Given records:
========

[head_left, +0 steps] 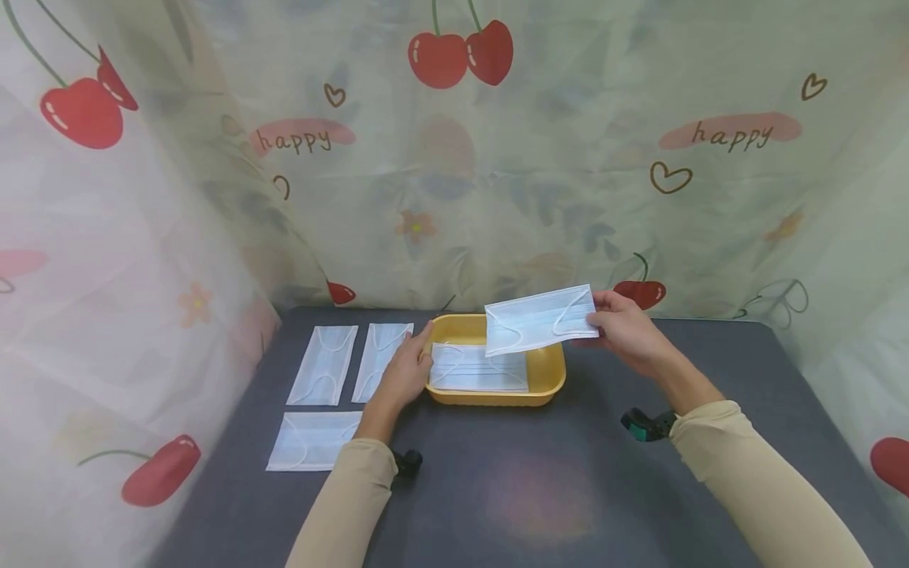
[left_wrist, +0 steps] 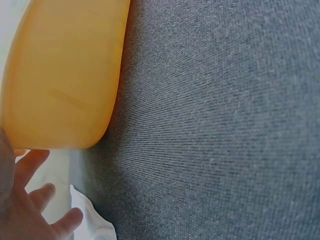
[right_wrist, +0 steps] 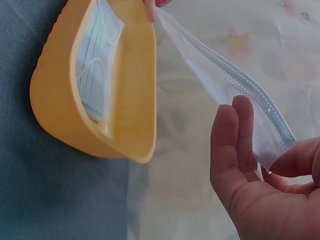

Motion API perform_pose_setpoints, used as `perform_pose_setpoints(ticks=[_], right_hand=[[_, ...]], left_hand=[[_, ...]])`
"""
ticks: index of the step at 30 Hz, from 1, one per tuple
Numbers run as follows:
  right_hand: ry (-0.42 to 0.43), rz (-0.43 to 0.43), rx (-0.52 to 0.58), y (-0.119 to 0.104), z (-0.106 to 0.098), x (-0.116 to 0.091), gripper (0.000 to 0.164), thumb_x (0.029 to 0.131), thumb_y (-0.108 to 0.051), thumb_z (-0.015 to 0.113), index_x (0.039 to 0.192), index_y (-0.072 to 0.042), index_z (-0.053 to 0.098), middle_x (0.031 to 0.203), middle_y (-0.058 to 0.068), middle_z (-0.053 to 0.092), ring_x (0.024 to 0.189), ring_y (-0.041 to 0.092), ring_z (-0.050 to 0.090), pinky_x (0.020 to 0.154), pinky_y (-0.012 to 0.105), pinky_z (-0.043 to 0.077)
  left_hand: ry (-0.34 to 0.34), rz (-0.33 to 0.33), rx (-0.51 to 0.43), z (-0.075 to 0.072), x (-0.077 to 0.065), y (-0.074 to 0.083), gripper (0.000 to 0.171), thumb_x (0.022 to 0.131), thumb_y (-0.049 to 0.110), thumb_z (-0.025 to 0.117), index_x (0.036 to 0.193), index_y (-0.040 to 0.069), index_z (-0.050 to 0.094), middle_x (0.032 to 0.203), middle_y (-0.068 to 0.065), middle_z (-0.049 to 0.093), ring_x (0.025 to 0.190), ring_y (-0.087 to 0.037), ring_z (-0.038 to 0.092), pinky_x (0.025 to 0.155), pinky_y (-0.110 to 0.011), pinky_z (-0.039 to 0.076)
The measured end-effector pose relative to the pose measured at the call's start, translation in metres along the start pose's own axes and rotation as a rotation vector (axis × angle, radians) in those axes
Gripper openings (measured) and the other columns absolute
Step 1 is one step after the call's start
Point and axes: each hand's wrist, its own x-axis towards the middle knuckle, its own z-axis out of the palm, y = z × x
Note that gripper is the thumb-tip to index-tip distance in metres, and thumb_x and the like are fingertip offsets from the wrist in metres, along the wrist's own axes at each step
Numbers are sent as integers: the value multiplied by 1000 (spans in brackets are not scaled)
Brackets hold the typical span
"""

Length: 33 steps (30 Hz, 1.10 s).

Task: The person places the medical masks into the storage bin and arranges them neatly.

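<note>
My right hand [head_left: 628, 331] pinches one end of a pale blue disposable face mask [head_left: 540, 319] between thumb and fingers. The mask is held tilted above the right part of a yellow plastic tray [head_left: 550, 386], its ear loops showing. In the right wrist view the thumb [right_wrist: 297, 160] presses the mask's corner, with other fingers behind it. Another mask [head_left: 476, 369] lies flat in the left part of the tray, partly covered by the held one. At the tray's left end, my left hand [head_left: 406, 371] grips the rim, some fingers spread outside in the left wrist view.
Left of the tray, two masks [head_left: 323, 365] lie lengthwise side by side on the dark grey table [head_left: 497, 481]. A third mask [head_left: 308, 440] lies crosswise nearer me, partly behind the left forearm. A cherry-printed curtain [head_left: 540, 221] hangs behind and at both sides.
</note>
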Motion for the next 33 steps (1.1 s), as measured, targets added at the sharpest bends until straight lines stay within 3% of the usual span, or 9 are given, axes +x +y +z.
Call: perform_pose_setpoints(ticks=[9, 19, 22, 33], right_hand=[[-25, 50, 21, 0, 16, 15, 53, 103, -3, 33, 155, 4, 24, 154, 27, 40, 129, 35, 56, 110, 54, 49], [-77, 53, 7, 6, 36, 31, 53, 99, 2, 32, 152, 6, 27, 148, 28, 44, 119, 31, 60, 102, 46, 57], [-82, 55, 2, 9, 42, 34, 51, 100, 2, 33, 150, 7, 29, 147, 29, 45, 117, 31, 61, 98, 42, 59], [-97, 86, 29, 19, 63, 47, 52, 99, 3, 32, 150, 9, 27, 146, 30, 44, 117, 31, 61, 96, 43, 60]], left_hand=[[5, 21, 10, -1, 1, -1, 61, 103, 21, 41, 162, 29, 28, 168, -2, 34, 161, -30, 17, 130, -53, 17], [-1, 6, 8, 0, 2, -1, 61, 104, 22, 41, 162, 31, 27, 168, -2, 34, 161, -30, 17, 130, -52, 17], [6, 33, 12, -1, 2, -1, 60, 104, 20, 41, 162, 29, 28, 167, -4, 35, 160, -32, 18, 130, -52, 18], [-4, 58, 50, -1, -1, 2, 59, 105, 20, 38, 163, 29, 27, 167, -4, 36, 160, -33, 19, 129, -53, 20]])
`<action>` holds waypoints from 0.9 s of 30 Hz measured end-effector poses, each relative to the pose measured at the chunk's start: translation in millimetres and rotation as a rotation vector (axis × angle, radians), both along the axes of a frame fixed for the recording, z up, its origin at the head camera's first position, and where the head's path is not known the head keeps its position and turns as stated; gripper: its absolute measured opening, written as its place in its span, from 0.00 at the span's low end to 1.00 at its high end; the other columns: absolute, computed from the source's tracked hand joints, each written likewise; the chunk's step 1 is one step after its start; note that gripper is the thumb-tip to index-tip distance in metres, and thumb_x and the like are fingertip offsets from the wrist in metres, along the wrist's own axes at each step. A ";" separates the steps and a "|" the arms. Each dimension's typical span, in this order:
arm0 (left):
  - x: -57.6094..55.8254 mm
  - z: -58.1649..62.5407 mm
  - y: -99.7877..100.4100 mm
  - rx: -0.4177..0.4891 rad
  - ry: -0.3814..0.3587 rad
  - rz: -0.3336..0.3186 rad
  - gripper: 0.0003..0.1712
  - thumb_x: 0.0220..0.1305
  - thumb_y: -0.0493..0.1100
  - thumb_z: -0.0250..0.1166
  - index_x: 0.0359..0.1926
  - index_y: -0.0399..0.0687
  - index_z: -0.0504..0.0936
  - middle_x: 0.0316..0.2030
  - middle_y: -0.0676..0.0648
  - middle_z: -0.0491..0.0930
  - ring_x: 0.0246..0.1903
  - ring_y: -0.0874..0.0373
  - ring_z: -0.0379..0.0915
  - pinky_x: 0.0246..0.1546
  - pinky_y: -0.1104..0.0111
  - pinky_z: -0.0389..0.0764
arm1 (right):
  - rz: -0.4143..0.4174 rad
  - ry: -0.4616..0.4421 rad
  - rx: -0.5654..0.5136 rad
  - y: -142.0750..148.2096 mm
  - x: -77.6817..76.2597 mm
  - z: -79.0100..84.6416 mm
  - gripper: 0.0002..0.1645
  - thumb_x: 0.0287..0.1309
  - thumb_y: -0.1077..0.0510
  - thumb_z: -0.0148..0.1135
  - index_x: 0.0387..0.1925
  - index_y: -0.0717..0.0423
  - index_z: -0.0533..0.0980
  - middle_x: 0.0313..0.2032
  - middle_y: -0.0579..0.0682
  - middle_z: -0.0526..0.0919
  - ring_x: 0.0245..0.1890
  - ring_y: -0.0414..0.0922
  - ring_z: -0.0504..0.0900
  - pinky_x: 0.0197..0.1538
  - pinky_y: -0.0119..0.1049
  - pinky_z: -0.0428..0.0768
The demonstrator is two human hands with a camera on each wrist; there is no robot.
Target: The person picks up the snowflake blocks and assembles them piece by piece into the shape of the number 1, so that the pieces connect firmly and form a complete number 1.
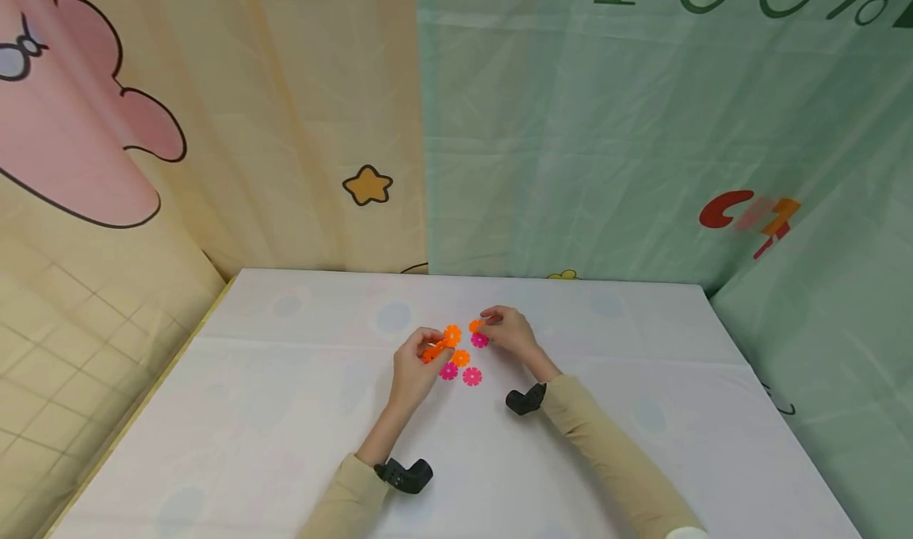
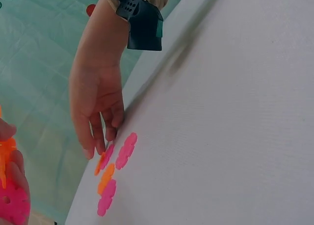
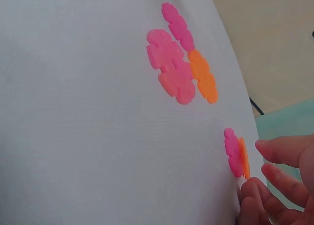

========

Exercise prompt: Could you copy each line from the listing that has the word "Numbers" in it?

Task answer:
Numbers run as follows:
Numbers are sent as integers: the value multiplied by 1000 (spans in brackets are not scaled)

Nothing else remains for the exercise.